Sick of Being Skinny Then Build Muscle, Not Fat

Sick of Being Skinny Then Build Muscle, Not Fat

The Fastest Way to Build Muscle – Sick of Being Skinny?

I haven’t met too many guys (or women) who are trying to build muscle really slowly.

It’s human nature to want to see the fastest possible results for the effort you’re putting out, whether you’re talking about bodybuilding, your career or even planting a garden.

Some things need to be done slowly, but others, like building muscle, can be sped up with the right techniques.

There are several factors that go into the fastest way to build muscle, but they can all pretty much fall into one of two categories: either training the muscle or feeding the muscle. If you’re sick of being skinny and ready to add some muscle mass, read on.

 

The Fastest Way to Build Muscle: The Training

For the fastest way to build muscle, you have to address every aspect of training, such as reps, sets, workout duration, rest periods, temp, etc.

All of these components are what goes into a good hypertrophy program and you have to consider each one when you’re designing your program, changing it up, setting your goals, and evaluating your progress.

 

Address Both Strength and Size

It’s also important that your program has both strength-building phases and size-building phases.

The reason for this is that if you’re not building strength, you won’t be able to progress to heavier and heavier weights, which is what you need to build that muscle fast.

So, it’s important to rotate back and forth between strength-focused training and size-focused training. This also keeps your metabolism and muscle memory hopping, which will help you avoid a plateau.

Your protocol may be one of the fastest ways to build muscle, but unless you change it up every so often, it’s going to stop bringing results.

For strength building, the only way to go is to completely immerse yourself in what you’re trying to do.

You have to devote a lot of time to working out with heavy weights in order to build that strength and progress to heavier weights on a regular basis.

Ybeginners-guide-to-muscle-buildingou may see strength gains every two workouts or it may be every five, depending on your program and your body.

But you need to see regular progress; otherwise, it’s time to change your workout routine.

 

Changing up Your Routine

The longer you’ve been working out, the more frequently you’ll have to change your routine or rotation of routines.

But when you do that, don’t just switch to some new program because you think that anything new will do the job.

The fact is that your new program has to build on what you’ve been doing, and so does the next one and the next one. It’s all about progression.
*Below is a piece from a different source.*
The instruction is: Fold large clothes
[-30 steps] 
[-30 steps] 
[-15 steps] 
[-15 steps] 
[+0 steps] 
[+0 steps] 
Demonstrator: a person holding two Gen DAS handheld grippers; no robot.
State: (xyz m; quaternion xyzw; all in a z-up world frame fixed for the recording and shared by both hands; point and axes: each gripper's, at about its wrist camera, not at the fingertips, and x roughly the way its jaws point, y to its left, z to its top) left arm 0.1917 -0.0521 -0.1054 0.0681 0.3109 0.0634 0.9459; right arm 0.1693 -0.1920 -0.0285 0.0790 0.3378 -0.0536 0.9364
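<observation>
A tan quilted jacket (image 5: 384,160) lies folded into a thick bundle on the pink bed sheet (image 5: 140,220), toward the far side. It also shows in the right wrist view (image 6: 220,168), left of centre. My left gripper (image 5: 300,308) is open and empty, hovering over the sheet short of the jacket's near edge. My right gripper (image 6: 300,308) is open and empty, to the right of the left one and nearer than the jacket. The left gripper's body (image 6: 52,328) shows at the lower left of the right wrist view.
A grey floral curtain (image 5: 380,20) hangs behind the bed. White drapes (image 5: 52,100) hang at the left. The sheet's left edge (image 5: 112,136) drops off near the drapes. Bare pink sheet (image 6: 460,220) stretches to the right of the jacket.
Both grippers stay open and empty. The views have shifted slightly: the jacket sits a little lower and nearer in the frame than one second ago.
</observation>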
You also have to look at all of the different ways that you can change your program and determine which ones best suit your body and your goals.

Should you change duration, rest periods, tempo or some combination of all of the above?

Work with someone you trust to help you design your programs until you’re very knowledgeable about the different components of muscle-building programs and your body’s reaction to changes in those components.

 

The Fastest Way to Build Muscle: Nutrition and Other Factors

When most guys think about the proper nutrition for building muscle, they think of protein.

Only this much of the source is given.